Alexandre Dulaunoy, head of CIRCL’s security research team, argued that vulnerability tracking increasingly relies on multiple sources rather than a single centralized identifier.

"Maybe we should rethink this completely," Dulaunoy said. "Why do you need a CVE IDs when you have already GHSAs? These are documented and accessible. We should stop thinking in a unique centralized sources and maybe forget about this hierarchical model.

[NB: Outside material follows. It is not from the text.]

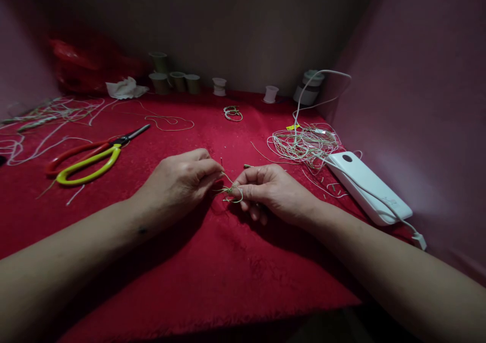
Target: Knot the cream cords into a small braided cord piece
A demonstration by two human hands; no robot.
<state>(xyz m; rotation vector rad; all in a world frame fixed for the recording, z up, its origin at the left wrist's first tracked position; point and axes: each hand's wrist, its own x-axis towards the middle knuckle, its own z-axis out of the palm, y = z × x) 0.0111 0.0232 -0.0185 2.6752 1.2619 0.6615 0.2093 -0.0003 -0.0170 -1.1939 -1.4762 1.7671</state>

"GHSAs are great and valuable source, if another authority decides to say the opposite, is this really important? if all the sources are considered equal and important to consider."

Leonardo Lanzi, head of GARR-CERT, made a similar point in the discussion.

"Once again, it's about avoiding the single point of failure that all of us 'differently young' people have known for decades," Lanzi said. "The same should apply to The vulnerabilities archive.. although it seems that it is still not clear for the DNS either."

Bressers agreed that relying on identifiers beyond CVE may be the long-term direction for vulnerability disclosure, but noted that many organizations still disregard vulnerabilities that lack a CVE.

"I find the more mature vulnerability programs are using non CVE IDs on a regular basis," he said.

"I think it's currently important unfortunately. There are a lot of groups I see that disregard anything that isn't a CVE. It's an annoying reality."

This brief exchange on LinkedIn reflects the current divide in the ecosystem. Development communities frequently rely on GHSA or ecosystem-specific advisories. Many enterprise security tools still prioritize CVE identifiers.

The surge in OpenClaw disclosures offers an early look at how vulnerability reporting, identifier assignment, and security tooling may interact as AI-driven development continues to accelerate code creation. OpenClaw did not introduce this dynamic. It produced enough advisories in a short period to make the fragmentation easier to see.

AI agent platforms are likely to attract increasing scrutiny as adoption grows. Projects in that space are combining automation, integrations, and extensibility in creative ways that nobody could have anticipated. That architecture creates many boundaries worth reviewing. As researchers begin examining those systems more closely, bursts of vulnerability disclosures like the one around OpenClaw may become more common.